Task prompt: Filter the data for lines with the word "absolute", then copy every line so identified.

Supplied material:

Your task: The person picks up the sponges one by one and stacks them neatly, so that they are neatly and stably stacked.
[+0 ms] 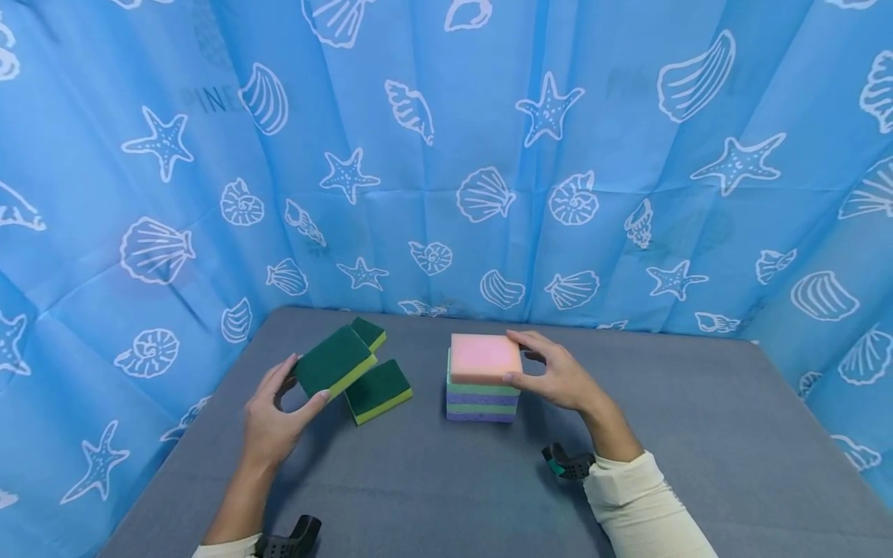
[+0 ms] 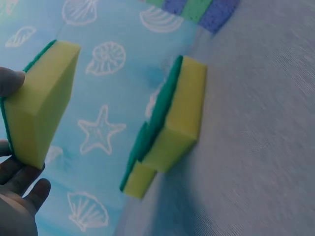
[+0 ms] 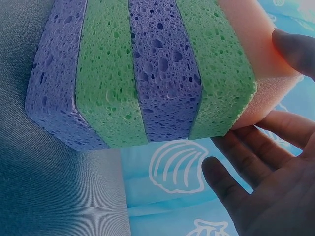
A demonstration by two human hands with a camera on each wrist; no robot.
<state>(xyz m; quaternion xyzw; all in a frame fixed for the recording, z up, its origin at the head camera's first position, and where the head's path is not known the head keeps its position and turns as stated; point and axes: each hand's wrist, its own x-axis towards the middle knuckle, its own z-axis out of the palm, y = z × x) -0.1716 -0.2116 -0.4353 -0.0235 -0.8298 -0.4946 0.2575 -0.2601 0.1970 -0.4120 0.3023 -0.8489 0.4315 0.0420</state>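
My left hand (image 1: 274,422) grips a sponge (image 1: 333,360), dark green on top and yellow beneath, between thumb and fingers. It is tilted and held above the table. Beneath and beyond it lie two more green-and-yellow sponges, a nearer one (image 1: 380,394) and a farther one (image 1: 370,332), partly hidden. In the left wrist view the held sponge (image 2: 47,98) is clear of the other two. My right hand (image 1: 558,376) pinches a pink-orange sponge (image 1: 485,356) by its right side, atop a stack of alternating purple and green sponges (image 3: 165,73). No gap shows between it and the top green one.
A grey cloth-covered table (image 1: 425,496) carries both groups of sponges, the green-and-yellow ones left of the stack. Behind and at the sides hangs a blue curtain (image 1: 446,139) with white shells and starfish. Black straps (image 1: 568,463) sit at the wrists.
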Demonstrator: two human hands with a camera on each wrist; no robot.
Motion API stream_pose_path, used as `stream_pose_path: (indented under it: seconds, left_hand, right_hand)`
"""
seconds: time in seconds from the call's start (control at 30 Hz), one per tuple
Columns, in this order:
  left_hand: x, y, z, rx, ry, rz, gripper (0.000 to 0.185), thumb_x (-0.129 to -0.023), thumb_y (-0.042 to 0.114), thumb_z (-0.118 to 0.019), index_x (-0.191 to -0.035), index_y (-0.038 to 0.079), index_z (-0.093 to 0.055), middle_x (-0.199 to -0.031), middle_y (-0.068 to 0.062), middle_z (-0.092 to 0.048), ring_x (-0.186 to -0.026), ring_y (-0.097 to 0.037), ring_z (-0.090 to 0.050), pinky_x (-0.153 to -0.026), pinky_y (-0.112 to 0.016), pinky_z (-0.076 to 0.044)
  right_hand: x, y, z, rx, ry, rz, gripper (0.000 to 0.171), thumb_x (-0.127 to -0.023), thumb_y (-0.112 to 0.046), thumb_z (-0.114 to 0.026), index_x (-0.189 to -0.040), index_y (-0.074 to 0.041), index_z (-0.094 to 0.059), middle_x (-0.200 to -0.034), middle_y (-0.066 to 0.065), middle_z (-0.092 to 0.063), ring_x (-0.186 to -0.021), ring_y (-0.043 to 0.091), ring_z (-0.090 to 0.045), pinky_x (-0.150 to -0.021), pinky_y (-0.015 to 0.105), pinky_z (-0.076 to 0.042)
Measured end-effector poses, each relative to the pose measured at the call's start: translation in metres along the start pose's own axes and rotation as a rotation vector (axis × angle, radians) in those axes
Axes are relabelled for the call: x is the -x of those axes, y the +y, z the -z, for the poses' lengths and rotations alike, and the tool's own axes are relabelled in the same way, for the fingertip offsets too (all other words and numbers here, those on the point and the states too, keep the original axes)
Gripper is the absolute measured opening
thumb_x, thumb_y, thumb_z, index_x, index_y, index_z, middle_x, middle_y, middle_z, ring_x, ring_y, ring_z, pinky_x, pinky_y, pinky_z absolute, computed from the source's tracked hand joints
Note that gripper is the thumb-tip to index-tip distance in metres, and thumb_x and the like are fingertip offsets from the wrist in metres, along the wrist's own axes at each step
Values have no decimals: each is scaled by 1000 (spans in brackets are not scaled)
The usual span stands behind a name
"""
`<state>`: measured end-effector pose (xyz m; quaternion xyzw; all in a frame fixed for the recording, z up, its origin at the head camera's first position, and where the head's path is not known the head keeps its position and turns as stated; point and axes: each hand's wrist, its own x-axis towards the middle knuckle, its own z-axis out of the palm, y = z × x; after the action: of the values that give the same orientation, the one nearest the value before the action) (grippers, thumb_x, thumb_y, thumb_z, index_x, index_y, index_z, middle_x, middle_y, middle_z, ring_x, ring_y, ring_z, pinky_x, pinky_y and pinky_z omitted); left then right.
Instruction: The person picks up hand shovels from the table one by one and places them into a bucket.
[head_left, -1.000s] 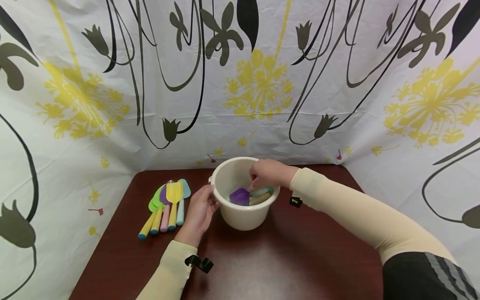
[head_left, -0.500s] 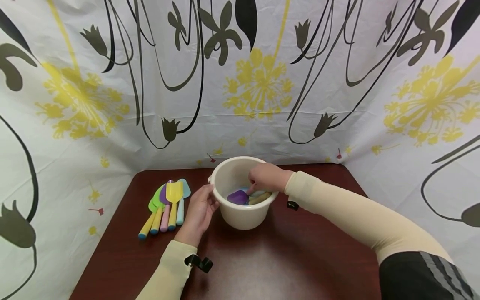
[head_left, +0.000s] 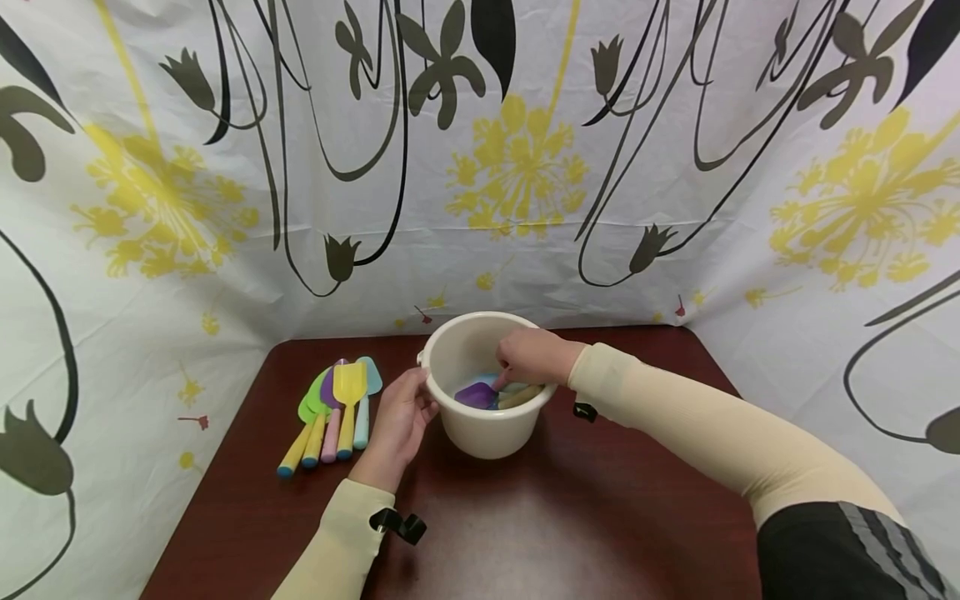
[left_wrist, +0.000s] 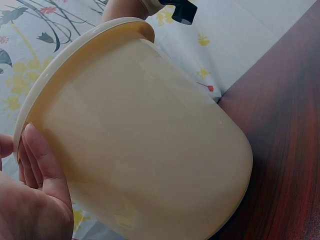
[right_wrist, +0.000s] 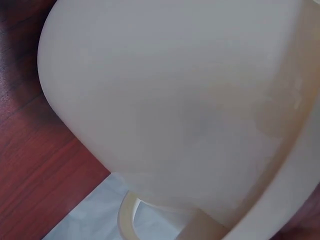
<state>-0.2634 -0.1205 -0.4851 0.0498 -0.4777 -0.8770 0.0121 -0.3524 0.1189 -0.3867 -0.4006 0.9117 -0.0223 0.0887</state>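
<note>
A cream bucket (head_left: 489, 429) stands upright on the dark red table. My left hand (head_left: 400, 417) holds its rim at the left side; in the left wrist view, that hand's (left_wrist: 42, 195) fingers lie along the outside wall under the rim. My right hand (head_left: 534, 354) reaches over the right rim into the bucket, its fingers curled and pinching down at the neck of a purple toy shovel (head_left: 476, 395). The shovel's handle is hidden beneath that hand. A tan piece (head_left: 519, 397) and some light blue lie beside it. Only the bucket's outer wall (right_wrist: 165, 100) shows in the right wrist view.
Left of the bucket, several toy shovels lie fanned out on the table (head_left: 570, 517): a yellow one (head_left: 349, 385) on top, with green, purple and light blue ones around it. A patterned curtain (head_left: 480, 267) closes off the back and sides.
My right hand has sunk slightly deeper and shifted a little left inside the bucket, and the purple toy shovel has shifted slightly left. My left hand stays at the rim.
</note>
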Motion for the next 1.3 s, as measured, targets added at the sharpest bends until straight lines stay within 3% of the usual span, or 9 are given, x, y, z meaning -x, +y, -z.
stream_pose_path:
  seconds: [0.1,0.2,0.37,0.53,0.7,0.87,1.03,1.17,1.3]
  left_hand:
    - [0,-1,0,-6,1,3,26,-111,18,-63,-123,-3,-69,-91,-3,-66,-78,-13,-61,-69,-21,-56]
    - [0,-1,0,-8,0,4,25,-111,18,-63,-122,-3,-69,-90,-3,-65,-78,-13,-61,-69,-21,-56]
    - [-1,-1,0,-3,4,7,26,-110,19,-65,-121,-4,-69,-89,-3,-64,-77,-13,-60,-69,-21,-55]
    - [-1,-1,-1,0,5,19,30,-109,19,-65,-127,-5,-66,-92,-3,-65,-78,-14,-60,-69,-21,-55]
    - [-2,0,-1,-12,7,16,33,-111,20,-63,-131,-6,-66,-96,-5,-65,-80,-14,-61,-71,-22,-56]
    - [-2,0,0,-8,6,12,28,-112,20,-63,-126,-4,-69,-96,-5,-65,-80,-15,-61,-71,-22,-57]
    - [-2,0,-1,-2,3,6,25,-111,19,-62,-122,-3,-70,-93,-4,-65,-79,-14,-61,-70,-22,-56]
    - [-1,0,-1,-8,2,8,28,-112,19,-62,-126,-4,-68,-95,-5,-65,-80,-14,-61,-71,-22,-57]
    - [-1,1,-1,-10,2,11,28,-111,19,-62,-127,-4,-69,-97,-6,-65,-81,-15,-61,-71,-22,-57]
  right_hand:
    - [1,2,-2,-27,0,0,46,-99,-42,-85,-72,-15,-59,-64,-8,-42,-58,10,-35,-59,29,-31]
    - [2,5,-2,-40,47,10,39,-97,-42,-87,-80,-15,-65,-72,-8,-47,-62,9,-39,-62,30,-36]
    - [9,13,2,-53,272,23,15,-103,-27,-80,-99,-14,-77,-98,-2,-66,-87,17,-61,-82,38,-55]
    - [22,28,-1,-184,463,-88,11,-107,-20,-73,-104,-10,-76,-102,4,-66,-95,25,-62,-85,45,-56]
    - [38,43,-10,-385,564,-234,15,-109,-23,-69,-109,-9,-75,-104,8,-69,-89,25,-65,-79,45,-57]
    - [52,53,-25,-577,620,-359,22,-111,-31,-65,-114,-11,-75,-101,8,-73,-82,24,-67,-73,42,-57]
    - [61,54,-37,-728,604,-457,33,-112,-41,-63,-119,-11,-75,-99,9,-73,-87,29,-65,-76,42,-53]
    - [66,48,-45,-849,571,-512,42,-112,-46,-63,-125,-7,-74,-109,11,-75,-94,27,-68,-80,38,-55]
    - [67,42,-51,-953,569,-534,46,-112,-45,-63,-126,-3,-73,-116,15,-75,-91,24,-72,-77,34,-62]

Task answer:
Gripper is the absolute measured opening
thumb_x, thumb_y, thumb_z, index_x, index_y, index_z, middle_x, middle_y, middle_z, ring_x, ring_y, ring_z, pinky_x, pinky_y, pinky_z absolute, computed from the source's tracked hand joints

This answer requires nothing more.